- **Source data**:
★ ★ ★ ★

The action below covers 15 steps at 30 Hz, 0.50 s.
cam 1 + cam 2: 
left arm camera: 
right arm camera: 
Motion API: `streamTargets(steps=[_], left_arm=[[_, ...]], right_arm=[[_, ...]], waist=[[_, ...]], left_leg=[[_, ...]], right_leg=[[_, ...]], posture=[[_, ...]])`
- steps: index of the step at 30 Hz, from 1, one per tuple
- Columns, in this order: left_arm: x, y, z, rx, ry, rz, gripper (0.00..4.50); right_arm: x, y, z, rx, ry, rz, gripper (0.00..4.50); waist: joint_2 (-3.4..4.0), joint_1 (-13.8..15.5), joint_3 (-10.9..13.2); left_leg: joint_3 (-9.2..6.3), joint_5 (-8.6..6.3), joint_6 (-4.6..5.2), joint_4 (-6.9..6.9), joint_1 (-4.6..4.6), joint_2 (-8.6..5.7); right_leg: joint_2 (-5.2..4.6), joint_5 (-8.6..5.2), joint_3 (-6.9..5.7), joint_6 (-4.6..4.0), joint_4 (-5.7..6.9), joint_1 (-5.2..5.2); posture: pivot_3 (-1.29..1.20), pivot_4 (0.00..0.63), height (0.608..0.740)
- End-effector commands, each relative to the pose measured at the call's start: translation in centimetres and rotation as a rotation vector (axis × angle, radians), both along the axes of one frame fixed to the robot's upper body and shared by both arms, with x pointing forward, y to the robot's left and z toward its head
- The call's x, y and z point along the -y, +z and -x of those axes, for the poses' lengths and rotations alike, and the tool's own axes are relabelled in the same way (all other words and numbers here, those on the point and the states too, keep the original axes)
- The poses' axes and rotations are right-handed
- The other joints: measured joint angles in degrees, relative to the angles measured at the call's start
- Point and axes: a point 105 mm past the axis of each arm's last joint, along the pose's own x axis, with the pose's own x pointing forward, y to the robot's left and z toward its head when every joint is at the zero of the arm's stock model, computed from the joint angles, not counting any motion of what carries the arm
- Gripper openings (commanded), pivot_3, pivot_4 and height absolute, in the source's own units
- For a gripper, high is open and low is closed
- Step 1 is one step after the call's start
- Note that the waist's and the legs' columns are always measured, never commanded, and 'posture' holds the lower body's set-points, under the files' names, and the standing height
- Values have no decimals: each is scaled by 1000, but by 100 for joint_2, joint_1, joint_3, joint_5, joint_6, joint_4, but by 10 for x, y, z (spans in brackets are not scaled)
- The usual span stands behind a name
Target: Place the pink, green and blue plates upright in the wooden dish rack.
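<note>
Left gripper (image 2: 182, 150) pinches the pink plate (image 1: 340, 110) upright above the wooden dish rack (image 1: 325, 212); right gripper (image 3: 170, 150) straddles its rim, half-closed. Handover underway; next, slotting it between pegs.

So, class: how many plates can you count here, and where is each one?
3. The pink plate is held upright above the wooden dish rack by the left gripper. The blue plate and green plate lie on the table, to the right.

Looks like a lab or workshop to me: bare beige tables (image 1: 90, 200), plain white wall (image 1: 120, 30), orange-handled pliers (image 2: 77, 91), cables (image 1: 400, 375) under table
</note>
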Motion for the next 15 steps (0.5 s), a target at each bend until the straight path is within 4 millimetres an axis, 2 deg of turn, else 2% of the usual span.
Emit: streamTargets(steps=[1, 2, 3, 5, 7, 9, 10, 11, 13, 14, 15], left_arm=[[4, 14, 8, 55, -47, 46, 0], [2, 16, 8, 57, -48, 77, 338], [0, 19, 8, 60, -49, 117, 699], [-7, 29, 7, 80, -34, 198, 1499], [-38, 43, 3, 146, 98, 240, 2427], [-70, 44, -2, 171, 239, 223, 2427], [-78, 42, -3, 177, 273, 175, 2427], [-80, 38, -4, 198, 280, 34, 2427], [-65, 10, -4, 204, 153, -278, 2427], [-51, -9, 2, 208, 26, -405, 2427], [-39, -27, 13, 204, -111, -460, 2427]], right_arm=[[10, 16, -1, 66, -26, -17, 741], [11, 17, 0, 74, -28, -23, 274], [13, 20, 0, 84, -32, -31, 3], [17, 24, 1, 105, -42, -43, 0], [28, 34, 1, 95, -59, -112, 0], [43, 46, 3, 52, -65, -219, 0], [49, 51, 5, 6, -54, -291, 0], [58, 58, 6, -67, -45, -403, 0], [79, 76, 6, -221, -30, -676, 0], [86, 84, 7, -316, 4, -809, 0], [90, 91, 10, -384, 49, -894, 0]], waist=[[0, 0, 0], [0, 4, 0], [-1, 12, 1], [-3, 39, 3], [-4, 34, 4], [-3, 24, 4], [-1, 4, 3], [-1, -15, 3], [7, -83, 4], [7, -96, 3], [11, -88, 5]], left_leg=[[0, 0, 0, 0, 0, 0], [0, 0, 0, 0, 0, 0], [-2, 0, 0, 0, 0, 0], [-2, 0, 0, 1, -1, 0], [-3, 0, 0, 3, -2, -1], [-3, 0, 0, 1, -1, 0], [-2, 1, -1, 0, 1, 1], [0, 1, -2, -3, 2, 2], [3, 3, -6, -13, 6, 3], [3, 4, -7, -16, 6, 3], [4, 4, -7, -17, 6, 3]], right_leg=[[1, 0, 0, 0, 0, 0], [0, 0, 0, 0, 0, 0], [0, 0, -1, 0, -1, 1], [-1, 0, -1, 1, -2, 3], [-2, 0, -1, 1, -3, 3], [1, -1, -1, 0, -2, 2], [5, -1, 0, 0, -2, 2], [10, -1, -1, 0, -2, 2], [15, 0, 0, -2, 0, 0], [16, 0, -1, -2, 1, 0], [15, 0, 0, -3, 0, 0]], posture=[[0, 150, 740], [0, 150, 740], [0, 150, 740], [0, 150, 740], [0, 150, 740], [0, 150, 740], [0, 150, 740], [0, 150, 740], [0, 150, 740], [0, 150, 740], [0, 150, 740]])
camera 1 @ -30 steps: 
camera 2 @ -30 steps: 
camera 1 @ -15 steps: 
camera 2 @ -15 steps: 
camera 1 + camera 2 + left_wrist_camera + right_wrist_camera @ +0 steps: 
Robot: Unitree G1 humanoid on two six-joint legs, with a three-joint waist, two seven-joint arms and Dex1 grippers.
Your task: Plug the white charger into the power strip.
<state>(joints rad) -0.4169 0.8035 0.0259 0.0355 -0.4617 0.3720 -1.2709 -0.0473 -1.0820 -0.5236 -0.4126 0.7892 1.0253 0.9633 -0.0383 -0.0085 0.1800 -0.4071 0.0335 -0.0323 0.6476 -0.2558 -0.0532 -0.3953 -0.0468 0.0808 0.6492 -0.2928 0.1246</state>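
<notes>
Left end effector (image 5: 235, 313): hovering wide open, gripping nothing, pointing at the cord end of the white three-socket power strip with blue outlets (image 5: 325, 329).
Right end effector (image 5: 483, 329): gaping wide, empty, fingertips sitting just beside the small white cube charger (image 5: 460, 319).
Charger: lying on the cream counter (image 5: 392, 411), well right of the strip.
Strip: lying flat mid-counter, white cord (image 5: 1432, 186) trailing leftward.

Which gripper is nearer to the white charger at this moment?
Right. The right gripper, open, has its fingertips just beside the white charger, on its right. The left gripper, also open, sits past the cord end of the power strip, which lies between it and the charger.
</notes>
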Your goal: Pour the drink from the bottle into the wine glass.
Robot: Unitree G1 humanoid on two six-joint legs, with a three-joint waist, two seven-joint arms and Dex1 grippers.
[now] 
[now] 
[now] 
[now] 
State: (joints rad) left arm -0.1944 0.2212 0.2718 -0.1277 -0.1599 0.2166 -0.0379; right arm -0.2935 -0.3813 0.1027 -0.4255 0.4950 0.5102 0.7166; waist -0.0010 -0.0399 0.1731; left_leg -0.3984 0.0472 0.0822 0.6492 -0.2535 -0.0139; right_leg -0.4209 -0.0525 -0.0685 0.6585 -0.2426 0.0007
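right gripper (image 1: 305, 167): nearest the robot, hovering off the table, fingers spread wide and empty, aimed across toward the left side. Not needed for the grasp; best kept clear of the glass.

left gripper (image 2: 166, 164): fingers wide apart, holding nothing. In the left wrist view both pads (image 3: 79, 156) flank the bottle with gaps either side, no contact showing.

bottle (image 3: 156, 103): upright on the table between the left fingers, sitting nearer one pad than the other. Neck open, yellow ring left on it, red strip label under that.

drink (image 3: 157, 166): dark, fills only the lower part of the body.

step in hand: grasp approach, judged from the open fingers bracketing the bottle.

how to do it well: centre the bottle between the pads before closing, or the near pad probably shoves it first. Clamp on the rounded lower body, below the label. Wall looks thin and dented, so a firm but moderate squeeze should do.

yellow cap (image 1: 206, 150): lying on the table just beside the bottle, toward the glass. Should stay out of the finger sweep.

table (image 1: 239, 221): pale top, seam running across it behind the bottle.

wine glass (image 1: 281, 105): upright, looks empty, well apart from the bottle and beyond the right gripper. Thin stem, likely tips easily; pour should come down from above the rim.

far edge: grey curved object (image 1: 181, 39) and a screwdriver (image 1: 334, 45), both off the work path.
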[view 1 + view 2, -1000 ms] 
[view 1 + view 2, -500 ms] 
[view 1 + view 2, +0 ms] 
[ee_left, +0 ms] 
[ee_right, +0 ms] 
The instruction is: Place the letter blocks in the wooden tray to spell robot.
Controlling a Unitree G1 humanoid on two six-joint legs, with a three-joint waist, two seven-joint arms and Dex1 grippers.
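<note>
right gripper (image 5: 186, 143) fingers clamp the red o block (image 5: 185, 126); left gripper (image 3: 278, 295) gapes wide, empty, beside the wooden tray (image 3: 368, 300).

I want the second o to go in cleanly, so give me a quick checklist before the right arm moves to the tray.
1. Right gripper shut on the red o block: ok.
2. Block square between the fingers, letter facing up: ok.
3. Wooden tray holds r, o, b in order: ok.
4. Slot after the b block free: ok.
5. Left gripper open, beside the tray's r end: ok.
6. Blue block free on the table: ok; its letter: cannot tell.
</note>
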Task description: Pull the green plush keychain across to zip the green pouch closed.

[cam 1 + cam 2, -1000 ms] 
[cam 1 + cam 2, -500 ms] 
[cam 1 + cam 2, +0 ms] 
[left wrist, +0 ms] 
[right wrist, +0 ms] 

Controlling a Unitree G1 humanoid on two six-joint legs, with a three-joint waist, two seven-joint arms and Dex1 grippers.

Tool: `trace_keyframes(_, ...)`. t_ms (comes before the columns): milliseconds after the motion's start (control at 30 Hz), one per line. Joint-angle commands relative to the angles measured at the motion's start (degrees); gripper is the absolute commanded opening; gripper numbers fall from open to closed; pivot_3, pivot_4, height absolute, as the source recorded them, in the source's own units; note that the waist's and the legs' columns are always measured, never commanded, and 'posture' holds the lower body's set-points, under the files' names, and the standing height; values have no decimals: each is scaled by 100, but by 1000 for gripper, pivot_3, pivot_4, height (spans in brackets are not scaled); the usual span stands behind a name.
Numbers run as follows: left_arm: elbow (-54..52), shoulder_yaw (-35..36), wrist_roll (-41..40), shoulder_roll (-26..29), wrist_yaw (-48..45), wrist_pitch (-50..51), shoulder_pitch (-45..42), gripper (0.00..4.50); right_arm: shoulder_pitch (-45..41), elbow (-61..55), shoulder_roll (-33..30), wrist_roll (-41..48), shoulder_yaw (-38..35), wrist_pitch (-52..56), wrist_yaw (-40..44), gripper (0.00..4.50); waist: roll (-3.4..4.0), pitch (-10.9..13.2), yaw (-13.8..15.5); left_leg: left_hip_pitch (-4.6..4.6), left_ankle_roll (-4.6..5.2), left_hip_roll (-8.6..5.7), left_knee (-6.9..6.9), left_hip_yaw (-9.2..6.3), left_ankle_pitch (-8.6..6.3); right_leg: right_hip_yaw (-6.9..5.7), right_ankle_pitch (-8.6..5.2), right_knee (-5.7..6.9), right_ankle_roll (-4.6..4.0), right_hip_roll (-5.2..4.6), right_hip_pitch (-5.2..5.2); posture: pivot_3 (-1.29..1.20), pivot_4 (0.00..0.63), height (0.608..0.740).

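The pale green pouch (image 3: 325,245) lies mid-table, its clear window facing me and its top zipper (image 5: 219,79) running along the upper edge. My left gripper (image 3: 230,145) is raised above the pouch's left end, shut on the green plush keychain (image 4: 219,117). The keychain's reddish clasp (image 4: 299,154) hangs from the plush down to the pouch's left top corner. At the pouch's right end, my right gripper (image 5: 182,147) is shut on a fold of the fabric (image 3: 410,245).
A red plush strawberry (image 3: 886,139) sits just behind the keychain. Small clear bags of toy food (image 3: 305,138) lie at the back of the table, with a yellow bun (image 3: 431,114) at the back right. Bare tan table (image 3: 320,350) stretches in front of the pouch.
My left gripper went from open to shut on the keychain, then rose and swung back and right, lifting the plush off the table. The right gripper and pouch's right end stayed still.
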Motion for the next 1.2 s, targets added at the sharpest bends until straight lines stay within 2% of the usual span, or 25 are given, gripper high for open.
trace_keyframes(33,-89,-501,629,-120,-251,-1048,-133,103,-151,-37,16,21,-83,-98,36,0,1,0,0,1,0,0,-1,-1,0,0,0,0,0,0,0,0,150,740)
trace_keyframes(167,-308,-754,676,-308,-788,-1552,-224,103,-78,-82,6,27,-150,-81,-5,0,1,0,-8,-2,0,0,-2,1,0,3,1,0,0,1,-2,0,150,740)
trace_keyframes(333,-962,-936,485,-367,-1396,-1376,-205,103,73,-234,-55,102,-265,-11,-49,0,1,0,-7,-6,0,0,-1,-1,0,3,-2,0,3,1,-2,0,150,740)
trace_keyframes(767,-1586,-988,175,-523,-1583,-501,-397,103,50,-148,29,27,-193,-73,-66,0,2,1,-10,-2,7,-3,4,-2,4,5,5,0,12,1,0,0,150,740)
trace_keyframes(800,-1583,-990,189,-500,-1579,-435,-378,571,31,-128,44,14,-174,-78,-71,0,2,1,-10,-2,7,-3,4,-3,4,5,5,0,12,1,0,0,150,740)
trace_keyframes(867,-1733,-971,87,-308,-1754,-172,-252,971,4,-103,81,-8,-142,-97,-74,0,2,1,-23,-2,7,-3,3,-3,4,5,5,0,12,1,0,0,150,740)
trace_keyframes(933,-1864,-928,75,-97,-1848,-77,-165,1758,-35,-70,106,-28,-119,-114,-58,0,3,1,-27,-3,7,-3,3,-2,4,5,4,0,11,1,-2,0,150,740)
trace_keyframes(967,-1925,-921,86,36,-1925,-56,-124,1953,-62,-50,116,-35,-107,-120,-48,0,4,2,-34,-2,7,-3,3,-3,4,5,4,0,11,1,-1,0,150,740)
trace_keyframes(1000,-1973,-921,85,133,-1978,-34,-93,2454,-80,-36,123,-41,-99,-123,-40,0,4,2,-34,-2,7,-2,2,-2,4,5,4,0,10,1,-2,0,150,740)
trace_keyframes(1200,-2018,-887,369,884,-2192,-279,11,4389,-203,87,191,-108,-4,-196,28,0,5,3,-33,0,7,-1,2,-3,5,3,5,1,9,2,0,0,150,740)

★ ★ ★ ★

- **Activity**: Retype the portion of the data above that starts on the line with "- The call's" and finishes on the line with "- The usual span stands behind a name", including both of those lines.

- **Answer area**:
- The call's x, y and z point along the -y, +z and -x of those axes, for the poses' lengths and rotations alike, and the tool's own axes are relabelled in the same way (all other words and numbers here, those on the point and the states too, keep the original axes)
- The poses' axes and rotations are right-handed
- The other joints: measured joint angles in degrees, relative to the angles measured at the call's start
- Point and axes: a point 105 mm past the axis of each arm's last joint, along the pose's own x axis, with the pose's own x pointing forward, y to the robot's left and z toward its head when every joint is at the zero of the arm's stock model, computed from the joint angles, not counting any motion of what carries the arm
- Gripper openings (commanded), pivot_3, pivot_4 and height absolute, in the source's own units
- For a gripper, high is open and low is closed
- Step 1 is one step after the call's start
- Note that the waist's and the legs' columns are always measured, never commanded, and 'posture' holds the lower body's set-points, under the files' names, and the standing height
- Values have no decimals: each is scaled by 1000, but by 100 for joint_2, joint_1, joint_3, joint_5, joint_6, joint_4, but by 10 for x, y, z (spans in brackets are not scaled)
- The usual span stands behind a name

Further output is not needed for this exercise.